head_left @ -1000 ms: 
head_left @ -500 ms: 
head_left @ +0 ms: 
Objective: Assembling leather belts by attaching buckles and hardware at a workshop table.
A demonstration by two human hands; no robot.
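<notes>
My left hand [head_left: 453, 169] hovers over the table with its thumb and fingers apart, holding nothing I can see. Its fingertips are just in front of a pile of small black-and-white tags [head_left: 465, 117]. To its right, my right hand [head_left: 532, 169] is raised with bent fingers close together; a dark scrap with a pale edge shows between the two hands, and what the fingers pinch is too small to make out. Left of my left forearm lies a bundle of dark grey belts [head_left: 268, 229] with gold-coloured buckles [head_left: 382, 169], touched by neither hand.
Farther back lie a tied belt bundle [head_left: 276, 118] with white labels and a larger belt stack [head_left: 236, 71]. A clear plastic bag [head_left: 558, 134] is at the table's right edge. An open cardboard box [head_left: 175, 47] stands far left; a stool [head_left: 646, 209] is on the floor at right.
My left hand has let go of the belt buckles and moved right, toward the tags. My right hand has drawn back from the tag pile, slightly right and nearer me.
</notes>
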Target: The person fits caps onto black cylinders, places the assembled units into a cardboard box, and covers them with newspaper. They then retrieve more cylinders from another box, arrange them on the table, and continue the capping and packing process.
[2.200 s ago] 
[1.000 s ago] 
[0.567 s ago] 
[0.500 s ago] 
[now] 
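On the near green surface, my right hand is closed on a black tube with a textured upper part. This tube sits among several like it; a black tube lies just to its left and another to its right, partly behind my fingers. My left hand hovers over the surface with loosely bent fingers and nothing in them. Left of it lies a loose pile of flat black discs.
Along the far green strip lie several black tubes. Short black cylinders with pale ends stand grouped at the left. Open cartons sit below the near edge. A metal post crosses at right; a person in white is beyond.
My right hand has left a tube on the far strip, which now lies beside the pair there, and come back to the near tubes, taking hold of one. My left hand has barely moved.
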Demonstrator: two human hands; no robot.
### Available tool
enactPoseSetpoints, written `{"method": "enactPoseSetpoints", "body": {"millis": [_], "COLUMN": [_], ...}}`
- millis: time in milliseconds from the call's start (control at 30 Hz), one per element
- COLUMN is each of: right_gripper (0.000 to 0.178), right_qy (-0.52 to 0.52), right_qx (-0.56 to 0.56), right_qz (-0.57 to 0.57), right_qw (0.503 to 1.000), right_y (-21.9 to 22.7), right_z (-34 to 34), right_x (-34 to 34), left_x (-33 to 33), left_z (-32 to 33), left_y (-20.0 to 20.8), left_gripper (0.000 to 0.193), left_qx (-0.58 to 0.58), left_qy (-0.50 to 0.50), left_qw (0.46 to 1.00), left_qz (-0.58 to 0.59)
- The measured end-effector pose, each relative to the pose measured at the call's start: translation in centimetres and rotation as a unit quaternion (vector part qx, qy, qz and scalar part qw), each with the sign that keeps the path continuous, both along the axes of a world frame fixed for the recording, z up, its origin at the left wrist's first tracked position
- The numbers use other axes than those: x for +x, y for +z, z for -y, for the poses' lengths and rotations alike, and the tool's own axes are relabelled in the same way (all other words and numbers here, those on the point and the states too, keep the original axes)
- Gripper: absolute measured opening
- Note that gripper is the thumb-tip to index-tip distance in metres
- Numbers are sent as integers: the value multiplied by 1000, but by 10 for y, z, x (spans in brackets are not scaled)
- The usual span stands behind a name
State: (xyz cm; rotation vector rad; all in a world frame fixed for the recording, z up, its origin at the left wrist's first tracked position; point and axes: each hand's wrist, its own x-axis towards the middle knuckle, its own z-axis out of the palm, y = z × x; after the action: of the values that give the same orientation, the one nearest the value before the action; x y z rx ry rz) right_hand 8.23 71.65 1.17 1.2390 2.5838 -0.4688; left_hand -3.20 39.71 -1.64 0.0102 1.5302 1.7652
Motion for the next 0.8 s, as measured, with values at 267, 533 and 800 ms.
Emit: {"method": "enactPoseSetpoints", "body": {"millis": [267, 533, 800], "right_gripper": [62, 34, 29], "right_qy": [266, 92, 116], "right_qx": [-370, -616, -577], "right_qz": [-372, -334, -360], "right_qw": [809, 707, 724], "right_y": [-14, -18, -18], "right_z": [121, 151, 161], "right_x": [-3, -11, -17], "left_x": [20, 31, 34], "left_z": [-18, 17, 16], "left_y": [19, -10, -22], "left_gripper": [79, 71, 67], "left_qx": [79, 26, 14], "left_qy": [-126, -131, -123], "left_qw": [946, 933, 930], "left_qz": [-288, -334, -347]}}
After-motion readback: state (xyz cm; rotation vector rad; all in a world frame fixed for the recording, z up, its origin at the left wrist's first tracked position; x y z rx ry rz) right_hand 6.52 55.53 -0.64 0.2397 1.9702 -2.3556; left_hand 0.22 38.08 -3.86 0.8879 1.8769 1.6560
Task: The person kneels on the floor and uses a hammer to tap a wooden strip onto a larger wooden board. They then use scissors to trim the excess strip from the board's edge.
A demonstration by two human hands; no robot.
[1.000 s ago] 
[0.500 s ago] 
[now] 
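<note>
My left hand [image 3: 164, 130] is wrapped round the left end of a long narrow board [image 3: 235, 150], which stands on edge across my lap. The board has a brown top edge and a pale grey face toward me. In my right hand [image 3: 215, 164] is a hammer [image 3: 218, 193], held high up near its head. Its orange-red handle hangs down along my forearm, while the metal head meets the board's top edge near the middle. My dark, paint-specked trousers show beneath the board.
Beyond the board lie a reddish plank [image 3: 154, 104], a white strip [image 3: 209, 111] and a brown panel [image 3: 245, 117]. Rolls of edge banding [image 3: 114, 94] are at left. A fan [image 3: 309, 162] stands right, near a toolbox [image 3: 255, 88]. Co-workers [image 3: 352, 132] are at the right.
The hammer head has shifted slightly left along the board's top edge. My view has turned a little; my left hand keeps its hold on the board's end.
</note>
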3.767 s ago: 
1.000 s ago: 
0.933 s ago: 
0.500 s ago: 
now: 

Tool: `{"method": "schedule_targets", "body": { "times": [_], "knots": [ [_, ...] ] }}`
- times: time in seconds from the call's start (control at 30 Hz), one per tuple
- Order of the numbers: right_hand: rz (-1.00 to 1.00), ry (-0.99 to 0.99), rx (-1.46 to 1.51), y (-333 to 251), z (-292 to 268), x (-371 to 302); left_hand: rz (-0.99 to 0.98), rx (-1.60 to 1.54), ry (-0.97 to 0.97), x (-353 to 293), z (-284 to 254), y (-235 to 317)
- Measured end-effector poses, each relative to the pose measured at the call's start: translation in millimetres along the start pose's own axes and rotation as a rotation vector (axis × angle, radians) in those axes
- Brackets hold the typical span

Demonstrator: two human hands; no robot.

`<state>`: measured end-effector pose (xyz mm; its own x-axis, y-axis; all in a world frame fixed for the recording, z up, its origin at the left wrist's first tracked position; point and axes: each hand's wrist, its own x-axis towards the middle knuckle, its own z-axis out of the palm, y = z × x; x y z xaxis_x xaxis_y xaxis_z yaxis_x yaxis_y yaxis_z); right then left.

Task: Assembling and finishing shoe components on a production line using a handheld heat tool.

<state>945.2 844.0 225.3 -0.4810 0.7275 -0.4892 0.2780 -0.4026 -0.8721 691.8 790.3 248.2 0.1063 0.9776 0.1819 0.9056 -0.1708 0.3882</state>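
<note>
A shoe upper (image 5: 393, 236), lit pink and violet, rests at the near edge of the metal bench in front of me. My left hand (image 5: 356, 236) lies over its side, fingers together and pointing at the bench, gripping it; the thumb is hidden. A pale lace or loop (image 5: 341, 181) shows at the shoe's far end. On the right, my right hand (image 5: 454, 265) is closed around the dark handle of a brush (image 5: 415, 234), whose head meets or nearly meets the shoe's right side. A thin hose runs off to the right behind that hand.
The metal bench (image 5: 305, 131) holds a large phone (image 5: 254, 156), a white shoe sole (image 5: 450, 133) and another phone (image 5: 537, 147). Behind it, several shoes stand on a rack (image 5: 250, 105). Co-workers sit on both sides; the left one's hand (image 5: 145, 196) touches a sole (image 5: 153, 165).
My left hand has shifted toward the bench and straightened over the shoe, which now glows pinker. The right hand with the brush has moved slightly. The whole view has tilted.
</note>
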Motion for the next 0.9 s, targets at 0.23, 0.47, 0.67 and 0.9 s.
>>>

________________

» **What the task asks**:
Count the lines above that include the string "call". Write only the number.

» **Exercise solution**:
4